Visual Autoregressive Modeling (VAR) has recently emerged as a powerful paradigm for image generation that surpasses diffusion models in efficiency and quality. However, accelerating attention computation in VAR is still challenging because attention patterns across scales exhibit strong and complex semantic biases that early coarse-scale tokens dominate global structure, while fine-scale tokens mainly refine local details. Existing acceleration methods rely on heuristic token pruning or fixed attention masks, lacking a principled way to balance acceleration and semantic fidelity. In this work, we propose a two-stage acceleration framework for VAR. First, we introduce a semantic-cost-aware masking strategy (SCA-Mask) that quantifies the importance of each attention tile and formulates mask shape design as a cost-constrained optimization problem. This enables adaptive pruning under a given compute budget while preserving essential semantic context. Second, we present Post-Acceleration Adaptation (PAA), a decoder-side fine-tuning scheme that employs internal knowledge distillation to restore image quality from pruned latents.
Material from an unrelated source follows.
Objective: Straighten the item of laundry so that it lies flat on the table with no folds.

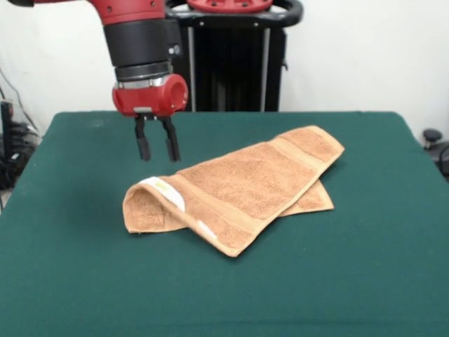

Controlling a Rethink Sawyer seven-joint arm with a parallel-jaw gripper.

PAA does not require external data and uses a lightweight LoRA-based adaptation, providing a highly efficient alternative to retraining the autoregressive transformer. Comprehensive experiments across multiple VAR tasks demonstrate that our method achieves decent speedup with negligible loss of visual fidelity, yielding a principled and effective pathway toward fast and high-quality visual autoregressive generation.